Match event and player performance pages that tie stats to specific fixtures for quick pre-game analysis.
Whoscored aggregates match, team, and player statistics into a structured scouting view with match events and form context. Its core capability centers on prediction-adjacent analysis by combining historical performance signals with upcoming fixtures and team roles.
Whoscored also provides filtering and comparison across competitions, enabling analysts to build repeatable views without custom modeling. Prediction workflows typically depend on manual data extraction and internal spreadsheets, because automation and API surface are not positioned as a first-class prediction data pipeline.

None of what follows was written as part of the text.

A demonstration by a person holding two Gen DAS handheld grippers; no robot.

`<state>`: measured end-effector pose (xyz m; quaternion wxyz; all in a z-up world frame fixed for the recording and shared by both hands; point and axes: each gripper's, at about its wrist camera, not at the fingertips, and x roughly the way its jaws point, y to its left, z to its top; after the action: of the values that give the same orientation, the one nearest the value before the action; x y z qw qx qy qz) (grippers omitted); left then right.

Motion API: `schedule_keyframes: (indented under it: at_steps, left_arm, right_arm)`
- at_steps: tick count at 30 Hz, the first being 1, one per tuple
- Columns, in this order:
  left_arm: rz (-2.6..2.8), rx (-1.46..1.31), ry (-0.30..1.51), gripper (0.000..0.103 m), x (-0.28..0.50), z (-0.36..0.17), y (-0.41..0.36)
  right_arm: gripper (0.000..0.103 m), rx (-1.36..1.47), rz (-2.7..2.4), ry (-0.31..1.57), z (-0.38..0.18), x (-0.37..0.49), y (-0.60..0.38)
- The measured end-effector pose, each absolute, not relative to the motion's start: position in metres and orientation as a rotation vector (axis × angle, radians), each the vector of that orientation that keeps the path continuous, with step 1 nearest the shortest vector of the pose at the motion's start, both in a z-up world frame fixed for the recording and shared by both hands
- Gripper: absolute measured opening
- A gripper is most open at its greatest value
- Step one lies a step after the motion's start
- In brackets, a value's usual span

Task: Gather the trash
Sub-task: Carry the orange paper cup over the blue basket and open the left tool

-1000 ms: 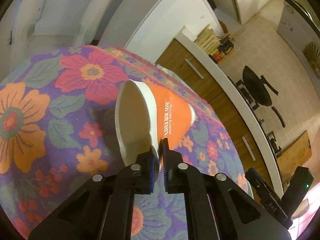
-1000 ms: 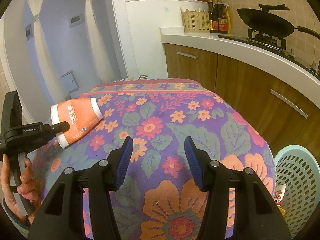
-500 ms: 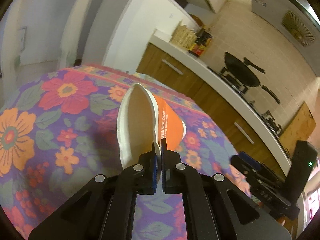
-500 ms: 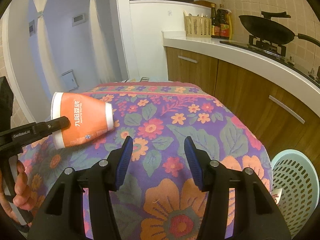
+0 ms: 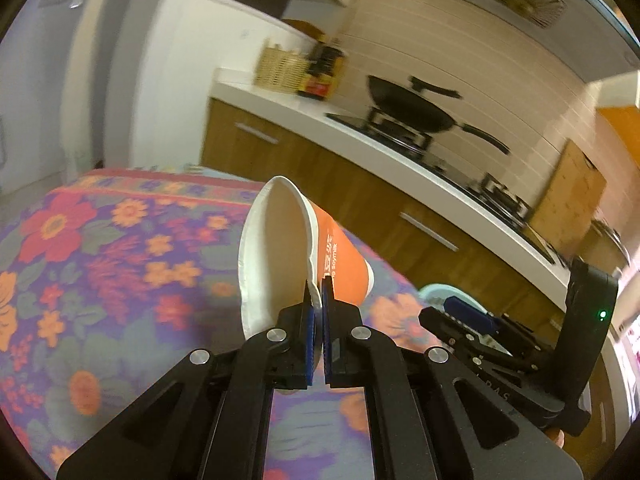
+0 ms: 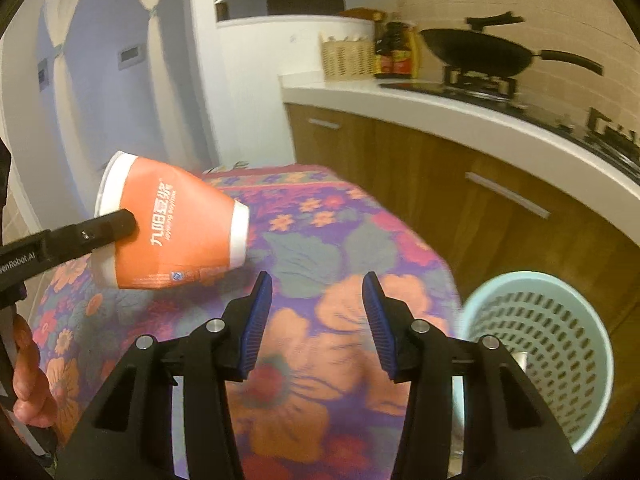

- +Rich match event and player stat breakdowns for fixture-focused analysis
- +Advanced filters support repeatable scouting views across competitions
- +Compare teams and players using consistent performance metrics
- +Event context and form indicators reduce manual lookup time
- –Automation surface and documented API are limited for prediction pipelines
- –Prediction data modeling requires external schemas and spreadsheets
- –Provisioning and RBAC controls are not documented for analyst governance
- –Audit logging and admin controls are not exposed for change tracking
Best for: Fits when analysts need fast fixture and player context with minimal automation needs.
Sports Reference
historical datasetsProvides structured historical sports data access patterns that can be assembled into training datasets for soccer forecasting models.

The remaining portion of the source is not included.